Elon Musk: chaotic, impulsive… ket user?
Associates suggest that the SpaceX cadet’s behaviour could be down to an escalation in use.
Society
Words: Simon Doherty
I rarely take ketamine, but the last time I took it I thought I’d come up with a great proposal for a TV show, which I duly wrote in my notebook. When I looked back at my scrawl the next day, this is exactly how it read:
“A project that looks st what one side cassatt off„ lake ghuyi.”
Let’s just say that I won’t be using that in a pitch deck for Channel 4 any time soon. Or even Channel 5. Ket sets my imagination and creative thoughts off like a billionaire’s rocket. But it also fucks with my perception of reality. I think my notes are astonishingly good when in fact they make no sense at all.
I considered this last month when I learned, in Ronan Farrow’s deeply reported New Yorker profile, that according to several sources Elon Musk takes ket. I immediately wondered if any of his ideas could be down to the drug’s dissociative effects. You know, like buying a social media company for $44 billion (at least double its value) and welcoming a bunch of neo-Nazis back onto the platform.
So what exactly do we know about Musk and drugs?
Well, we know he doesn’t smoke weed, because this attempt at smoking a blunt on Joe Rogan’s podcast marked him out as someone who clearly doesn’t touch the stuff. The incident nonetheless prompted a NASA safety review of SpaceX, which included drug tests on all the employees. I bet he was popular in the office that week.
According to the New York Times, in 2018 some members of the board of Tesla were concerned about his reported use of a sedative-hypnotic drug called Zolpidem (sold in the US under the brand name Ambien), which he’d been prescribed to treat insomnia.

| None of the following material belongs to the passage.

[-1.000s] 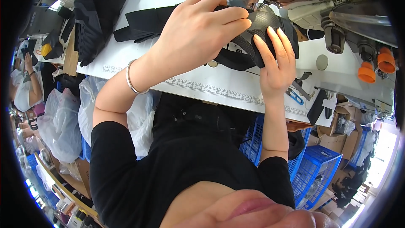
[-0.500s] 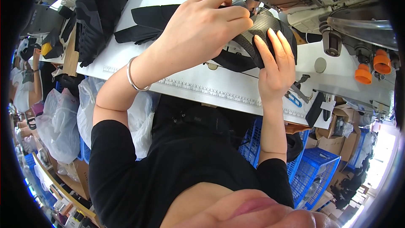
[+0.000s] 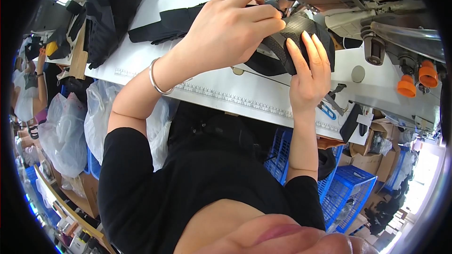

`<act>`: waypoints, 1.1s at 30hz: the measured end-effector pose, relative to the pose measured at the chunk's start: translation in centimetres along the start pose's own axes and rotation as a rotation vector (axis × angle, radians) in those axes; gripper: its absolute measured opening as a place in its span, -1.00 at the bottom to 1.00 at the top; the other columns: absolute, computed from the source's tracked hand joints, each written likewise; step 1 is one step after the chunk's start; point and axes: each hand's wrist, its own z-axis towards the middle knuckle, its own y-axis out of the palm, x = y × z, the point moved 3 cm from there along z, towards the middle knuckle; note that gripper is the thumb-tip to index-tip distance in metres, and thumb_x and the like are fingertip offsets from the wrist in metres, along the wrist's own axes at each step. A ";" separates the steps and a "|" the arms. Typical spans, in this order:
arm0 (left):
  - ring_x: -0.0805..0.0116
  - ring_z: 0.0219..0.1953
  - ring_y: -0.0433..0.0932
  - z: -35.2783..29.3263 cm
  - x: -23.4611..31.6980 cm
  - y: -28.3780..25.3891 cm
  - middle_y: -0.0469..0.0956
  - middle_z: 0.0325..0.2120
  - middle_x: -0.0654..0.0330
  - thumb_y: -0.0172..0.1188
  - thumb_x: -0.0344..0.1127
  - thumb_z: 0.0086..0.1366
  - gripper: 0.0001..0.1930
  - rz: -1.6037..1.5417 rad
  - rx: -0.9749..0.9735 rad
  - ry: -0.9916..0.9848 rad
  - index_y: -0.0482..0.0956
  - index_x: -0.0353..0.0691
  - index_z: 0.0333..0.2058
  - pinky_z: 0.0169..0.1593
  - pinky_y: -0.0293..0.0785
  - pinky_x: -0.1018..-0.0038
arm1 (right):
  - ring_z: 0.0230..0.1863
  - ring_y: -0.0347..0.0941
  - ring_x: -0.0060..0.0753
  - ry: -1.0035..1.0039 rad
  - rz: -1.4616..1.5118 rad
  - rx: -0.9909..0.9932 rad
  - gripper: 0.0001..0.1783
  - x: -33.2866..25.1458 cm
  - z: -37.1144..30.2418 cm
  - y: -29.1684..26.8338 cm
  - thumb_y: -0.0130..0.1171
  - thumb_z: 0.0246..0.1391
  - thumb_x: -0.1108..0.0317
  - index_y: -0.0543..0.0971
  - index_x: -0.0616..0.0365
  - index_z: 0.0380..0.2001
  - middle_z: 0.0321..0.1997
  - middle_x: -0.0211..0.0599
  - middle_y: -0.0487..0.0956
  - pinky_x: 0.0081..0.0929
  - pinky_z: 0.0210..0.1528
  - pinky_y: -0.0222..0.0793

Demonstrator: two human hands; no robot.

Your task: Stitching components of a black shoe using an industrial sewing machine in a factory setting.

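Observation:
Under the sewing machine's head [image 3: 339, 0] lies a black piece with a shiny textured panel [image 3: 295, 27] and curved black edges. My left hand [image 3: 235, 30] reaches over from the left, its fingers bent and pinched on the edge of this piece beside the needle area. The fingertips partly hide the spot. Flat on the piece's near right side rest the stretched fingers of my right hand [image 3: 308, 75]. Dark fabric strips [image 3: 169, 26] trail out to the left behind my left wrist, and I cannot tell how they join the piece.
A ruler strip [image 3: 235, 99] runs along the white table's near edge. Blue-handled snips [image 3: 328, 111] lie right of my right wrist. Black bundled goods [image 3: 110, 14] sit at the far left, plastic bags [image 3: 66, 136] hang below, and blue crates [image 3: 351, 197] stand lower right.
The trailing strips have shifted slightly rightward and closer together. My left hand has moved a little right along with the piece; my right hand stays flat on it.

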 end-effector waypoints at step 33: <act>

They believed the drug was fuelling his controversial public statements. “Adverse effects such as hallucinations and psychosis have been reported, particularly with [Ambien],” Dr Michael Weaver wrote in the Yale Journal of Biology and Medicine in 2015.
During this time, in the midst of an argument about whether a submarine would be able to navigate a cave, Musk called British diver Vern Unsworth – who helped rescue the 12 boys and their football coach stuck in the Tham Luang cave in 2018 – a “pedo guy” to his then-22 million Twitter followers. The incident resulted in a lawsuit which Musk won. But talk about punching down.

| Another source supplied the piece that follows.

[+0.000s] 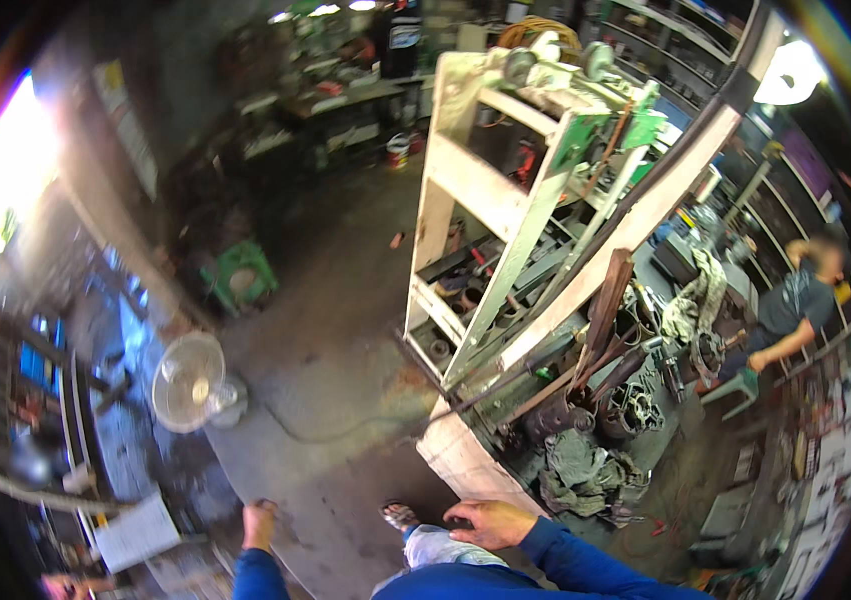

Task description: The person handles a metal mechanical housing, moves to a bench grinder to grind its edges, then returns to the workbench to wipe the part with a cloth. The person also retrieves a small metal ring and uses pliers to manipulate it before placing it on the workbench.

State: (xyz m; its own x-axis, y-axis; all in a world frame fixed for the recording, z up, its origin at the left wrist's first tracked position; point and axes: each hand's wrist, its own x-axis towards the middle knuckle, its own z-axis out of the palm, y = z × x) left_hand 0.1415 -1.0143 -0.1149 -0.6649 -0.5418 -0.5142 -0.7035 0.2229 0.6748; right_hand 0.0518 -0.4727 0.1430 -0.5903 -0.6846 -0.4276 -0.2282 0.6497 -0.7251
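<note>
Standing step, lower middle of frame: right hand (488,522) flat, open on knee (437,546); left hand (258,524) empty, loosely curled. Next needs walking to white rack (470,185).

My right hand (485,522) rests palm-down, fingers spread, on the near corner of a pale wooden bench (465,462) — worn, chipped at its edge, running away from me toward the right. Just beyond my fingers lies a crumpled grey-green rag (575,465), heaped loosely among dark metal parts. My left hand (258,524) hangs lower left, in a loose fist, over the stained concrete floor (345,380) — touching nothing that I can make out.
</note>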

Then, in June this year, the Wall Street Journal reported that Musk uses ket.
“The CEO has told people he microdoses ketamine for depression,” it wrote. “And he also takes full doses of ketamine at parties, according to the people who have witnessed his drug use and others who have direct knowledge of it.”
After the publication of that article, Musk tweeted an unrelated statement arguing that, from what he’s seen, taking ketamine is a better option for treating depression than more traditional drugs. (There is research supporting ketamine’s use as an antidepressant.)

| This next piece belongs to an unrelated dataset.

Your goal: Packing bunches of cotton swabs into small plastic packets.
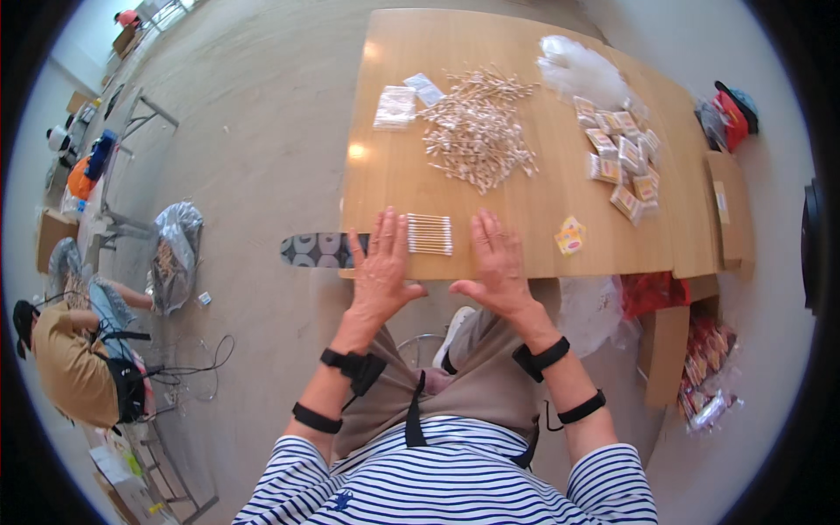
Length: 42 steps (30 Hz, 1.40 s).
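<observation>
Between my hands, near the table's front edge, lies a flat row of cotton swabs [430, 234], side by side with their sticks running left to right. My left hand [381, 267] rests flat just left of the row, fingers stretched forward and thumb out. On the right, a little apart from the row, my right hand [495, 267] lies flat with its thumb spread. Neither hand holds anything. Farther back is a big loose heap of cotton swabs [479, 127]. A few small yellow and white cards [570, 237] lie right of my right hand.
Small filled packs [625, 157] are piled at the right, below clear plastic bags [582, 70]. A white stack [395, 108] sits at the back left of the wooden table [385, 184]. Cardboard boxes [662, 354] stand by its right side. Another person [74, 363] sits at far left.
</observation>
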Motion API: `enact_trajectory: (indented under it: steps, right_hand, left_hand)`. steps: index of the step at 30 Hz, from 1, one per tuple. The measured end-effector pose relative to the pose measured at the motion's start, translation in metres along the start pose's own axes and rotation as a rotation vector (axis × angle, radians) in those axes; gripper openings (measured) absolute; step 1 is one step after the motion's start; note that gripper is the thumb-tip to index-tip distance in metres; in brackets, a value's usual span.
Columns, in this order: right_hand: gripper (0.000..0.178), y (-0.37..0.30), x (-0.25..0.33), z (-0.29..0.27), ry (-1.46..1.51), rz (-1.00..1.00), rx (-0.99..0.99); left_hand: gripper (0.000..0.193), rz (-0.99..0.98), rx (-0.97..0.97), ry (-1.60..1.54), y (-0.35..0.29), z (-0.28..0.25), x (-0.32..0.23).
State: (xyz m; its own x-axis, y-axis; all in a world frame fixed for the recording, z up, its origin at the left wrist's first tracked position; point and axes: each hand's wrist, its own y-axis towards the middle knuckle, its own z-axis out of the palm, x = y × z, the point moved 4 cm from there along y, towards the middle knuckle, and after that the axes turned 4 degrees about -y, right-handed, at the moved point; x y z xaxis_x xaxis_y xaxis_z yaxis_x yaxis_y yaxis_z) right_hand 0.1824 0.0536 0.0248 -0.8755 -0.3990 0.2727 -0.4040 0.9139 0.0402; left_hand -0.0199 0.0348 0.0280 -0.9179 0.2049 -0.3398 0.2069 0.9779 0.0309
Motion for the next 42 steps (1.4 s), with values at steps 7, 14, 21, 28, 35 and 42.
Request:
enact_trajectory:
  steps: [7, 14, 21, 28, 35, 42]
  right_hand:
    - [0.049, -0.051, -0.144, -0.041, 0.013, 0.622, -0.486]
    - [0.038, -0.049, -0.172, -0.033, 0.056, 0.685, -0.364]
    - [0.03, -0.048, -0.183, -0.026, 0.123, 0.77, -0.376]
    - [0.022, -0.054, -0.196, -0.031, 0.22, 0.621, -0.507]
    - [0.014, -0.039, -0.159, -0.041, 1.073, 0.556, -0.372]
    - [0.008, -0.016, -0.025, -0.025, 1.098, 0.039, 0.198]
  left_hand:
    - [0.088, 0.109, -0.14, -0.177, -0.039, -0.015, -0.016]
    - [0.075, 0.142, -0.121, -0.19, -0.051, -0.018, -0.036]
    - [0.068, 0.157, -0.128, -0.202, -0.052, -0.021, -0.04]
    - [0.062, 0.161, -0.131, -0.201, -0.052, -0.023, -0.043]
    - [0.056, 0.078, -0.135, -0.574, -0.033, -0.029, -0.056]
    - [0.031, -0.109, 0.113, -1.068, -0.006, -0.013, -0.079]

“Associates suggested that Musk’s [ketamine] use has escalated in recent years,” wrote Farrow, “and that the drug, alongside his isolation and his increasingly embattled relationship with the press, might contribute to his tendency to make chaotic and impulsive statements and decisions.” When you look at some of his behaviour, it’s hard not to wonder.
Last year he kicked off because he didn’t get into Berghain, the knock-back presumably due to the fact that nobody wants a billionaire in there hoovering up the vibe like, well, a billionaire in a club. He challenged Vladimir Putin to a fight in a bizarrely misguided attempt to resolve the problems in Ukraine. Then he challenged Mark Zuckerberg to a fight before backing out when the co-founder of Meta surprisingly agreed. Oh, and he spent Pride Month liking transphobic comments and tweeting baseless conspiracy theories.
When the New Yorker approached him to ask about his ket use, he neither confirmed the reports nor disputed them – he simply declined to comment. But perhaps the world’s richest man should listen to THE FACE’s drug columnist: in the cold light of day, look at last night’s ideas that you scribbled in a notebook. Laugh at their inherent daftness. Then, without sharing them with anyone, move swiftly on.
You’re welcome, Elon.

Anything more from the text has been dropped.